Airbus fordert rasche Entscheidung: Deutschlands Zukunft in der Kampfflugzeug-Entwicklung steht auf dem Spiel
Moritz PetersAirbus fordert rasche Entscheidung: Deutschlands Zukunft in der Kampfflugzeug-Entwicklung steht auf dem Spiel
Airbus drängt deutsche Politiker zu schneller Entscheidung über Zukunft der Kampfflugzeug-Entwicklung
Der Appell erfolgt nach dem Scheitern des europäischen Gemeinschaftsprojekts FCAS (Future Combat Air System). Branchenvertreter warnen, dass Verzögerungen Deutschland im internationalen Wettbewerb um moderne Kampfflugzeuge zurückwerfen könnten.
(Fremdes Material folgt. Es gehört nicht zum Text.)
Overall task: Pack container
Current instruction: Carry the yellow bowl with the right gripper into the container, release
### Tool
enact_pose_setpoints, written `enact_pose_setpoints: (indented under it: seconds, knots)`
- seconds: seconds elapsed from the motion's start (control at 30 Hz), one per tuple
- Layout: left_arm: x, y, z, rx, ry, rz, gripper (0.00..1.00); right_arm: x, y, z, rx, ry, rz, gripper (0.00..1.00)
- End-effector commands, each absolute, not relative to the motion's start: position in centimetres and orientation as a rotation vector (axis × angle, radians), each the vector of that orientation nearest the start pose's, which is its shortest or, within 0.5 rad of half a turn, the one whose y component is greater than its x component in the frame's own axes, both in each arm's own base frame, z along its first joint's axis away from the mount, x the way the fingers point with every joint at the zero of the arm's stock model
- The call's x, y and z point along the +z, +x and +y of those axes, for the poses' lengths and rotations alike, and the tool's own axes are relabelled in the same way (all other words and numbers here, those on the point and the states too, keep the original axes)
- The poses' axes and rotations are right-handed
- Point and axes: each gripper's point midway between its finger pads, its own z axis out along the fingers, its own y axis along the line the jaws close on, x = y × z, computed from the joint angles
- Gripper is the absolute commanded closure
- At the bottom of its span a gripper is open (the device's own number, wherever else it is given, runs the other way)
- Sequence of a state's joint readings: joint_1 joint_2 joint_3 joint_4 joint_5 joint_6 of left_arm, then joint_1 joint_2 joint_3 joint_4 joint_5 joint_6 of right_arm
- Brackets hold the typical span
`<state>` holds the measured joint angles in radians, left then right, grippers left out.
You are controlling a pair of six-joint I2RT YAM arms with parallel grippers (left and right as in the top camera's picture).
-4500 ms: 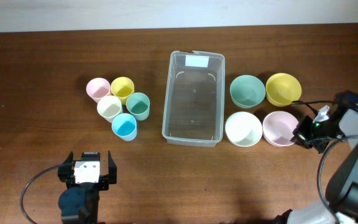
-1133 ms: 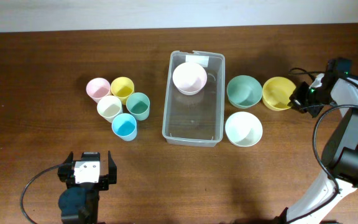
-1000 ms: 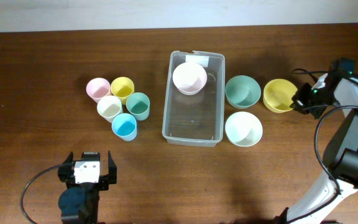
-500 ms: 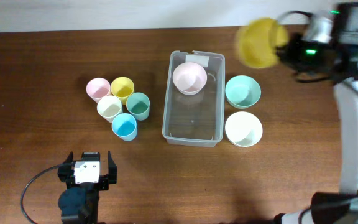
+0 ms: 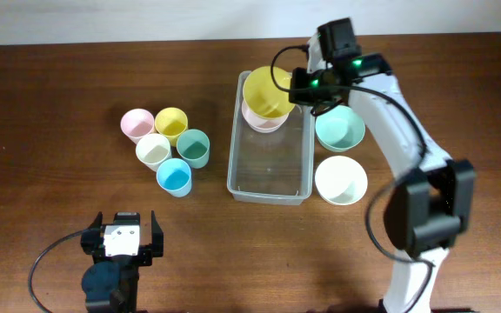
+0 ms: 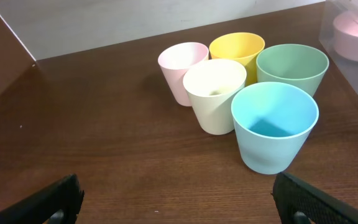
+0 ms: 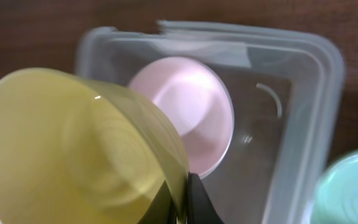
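Observation:
The clear plastic container [image 5: 269, 169] stands mid-table with a pink bowl [image 5: 256, 122] inside at its far, labelled end. My right gripper [image 5: 296, 90] is shut on the rim of a yellow bowl [image 5: 266, 92] and holds it above the pink bowl over the container. In the right wrist view the yellow bowl [image 7: 73, 149] fills the left, with the pink bowl [image 7: 188, 109] and the container rim [image 7: 328, 74] behind it. My left gripper [image 5: 120, 239] is open and empty near the front edge, with the cups ahead of it.
Several pastel cups stand left of the container: pink [image 5: 136, 123], yellow [image 5: 171, 123], cream [image 5: 153, 149], green [image 5: 193, 147], blue [image 5: 174, 176]. A mint bowl [image 5: 340, 129] and a white bowl [image 5: 341, 180] sit right of the container.
My right gripper took the yellow bowl from the right side, lifted it and carried it left, from beyond the container's far right corner to above the pink bowl. The left arm has not moved.

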<state>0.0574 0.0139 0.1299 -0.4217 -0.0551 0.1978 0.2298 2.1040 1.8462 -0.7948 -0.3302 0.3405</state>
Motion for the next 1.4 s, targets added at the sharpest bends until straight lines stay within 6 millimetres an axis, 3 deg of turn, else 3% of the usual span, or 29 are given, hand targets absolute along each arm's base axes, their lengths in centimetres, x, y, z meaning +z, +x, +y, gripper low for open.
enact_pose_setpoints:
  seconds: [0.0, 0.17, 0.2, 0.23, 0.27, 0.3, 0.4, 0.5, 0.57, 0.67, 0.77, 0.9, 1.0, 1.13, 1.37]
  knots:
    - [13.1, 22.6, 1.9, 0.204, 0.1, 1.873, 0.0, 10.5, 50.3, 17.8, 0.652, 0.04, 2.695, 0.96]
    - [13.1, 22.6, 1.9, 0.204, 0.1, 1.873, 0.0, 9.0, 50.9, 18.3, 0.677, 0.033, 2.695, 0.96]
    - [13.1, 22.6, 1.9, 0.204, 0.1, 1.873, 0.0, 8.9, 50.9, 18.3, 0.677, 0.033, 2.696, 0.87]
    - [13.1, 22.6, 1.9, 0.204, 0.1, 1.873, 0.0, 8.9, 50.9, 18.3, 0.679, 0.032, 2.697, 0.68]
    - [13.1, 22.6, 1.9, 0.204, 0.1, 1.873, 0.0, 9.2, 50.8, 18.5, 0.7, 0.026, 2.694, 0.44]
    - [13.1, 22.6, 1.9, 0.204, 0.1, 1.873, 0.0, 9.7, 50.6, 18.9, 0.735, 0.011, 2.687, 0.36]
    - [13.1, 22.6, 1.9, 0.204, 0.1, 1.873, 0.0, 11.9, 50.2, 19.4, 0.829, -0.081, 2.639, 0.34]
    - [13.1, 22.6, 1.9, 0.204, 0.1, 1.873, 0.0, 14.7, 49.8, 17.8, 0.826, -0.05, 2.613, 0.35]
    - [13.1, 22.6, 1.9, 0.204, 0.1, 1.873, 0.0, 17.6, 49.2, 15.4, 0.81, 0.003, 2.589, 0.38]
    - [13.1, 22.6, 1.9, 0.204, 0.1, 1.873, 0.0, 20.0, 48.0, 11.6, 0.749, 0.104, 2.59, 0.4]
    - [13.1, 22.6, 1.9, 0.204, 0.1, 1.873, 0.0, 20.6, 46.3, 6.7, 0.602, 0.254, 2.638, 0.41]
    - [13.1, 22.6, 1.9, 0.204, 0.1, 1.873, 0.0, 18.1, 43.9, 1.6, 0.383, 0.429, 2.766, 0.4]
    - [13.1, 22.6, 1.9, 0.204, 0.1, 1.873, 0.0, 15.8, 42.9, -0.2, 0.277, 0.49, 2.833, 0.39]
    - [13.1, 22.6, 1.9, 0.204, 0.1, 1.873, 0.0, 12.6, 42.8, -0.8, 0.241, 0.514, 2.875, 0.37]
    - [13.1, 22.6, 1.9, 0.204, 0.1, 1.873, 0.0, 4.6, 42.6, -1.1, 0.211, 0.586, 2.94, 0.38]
„Zeit ist ein entscheidender Faktor“, betonte Thomas Pretzl, Vorsitzender des Betriebsrats von Airbus Defence and Space. Zögerlichkeit würde die Entwicklung bremsen und anderen Nationen ermöglichen, in ähnlichen Vorhaben die Führung zu übernehmen. Gleichzeitig zeigte sich Pretzl überzeugt, dass Airbus in der Lage sei, ein eigenes Kampfflugzeug zu entwickeln – gestützt auf die langjährige Expertise des Konzerns.
Pretzl schlug vor, unverzüglich ein neues Entwicklungsprojekt zu starten und lud andere Länder zur Teilnahme ein. Zusammenarbeit sei dabei ein zentraler Erfolgsfaktor, so der Betriebsratschef.
Auch Reinhard Brandl, generalsekretär der CSU-Bundestagsfraktion, unterstrich die Bedeutung europäischer Teamarbeit. Deutsche Unternehmen könnten eine Schlüsselrolle bei der Gestaltung des nächsten europäischen Kampfflugzeugs spielen, erklärte er. „Kooperation ist unverzichtbar“, so Brandl mit Blick auf künftige Rüstungsvorhaben.
Der Aufruf zu schnellem Handeln kommt nach dem Zusammenbruch des FCAS-Programms. Sowohl Airbus als auch politische Vertreter sind sich einig: Deutschland muss jetzt handeln, um nicht den Anschluss zu verlieren. Ein neues Projekt – idealerweise mit europäischen Partnern – könnte das Land wieder an die Spitze der Verteidigungstechnologie bringen.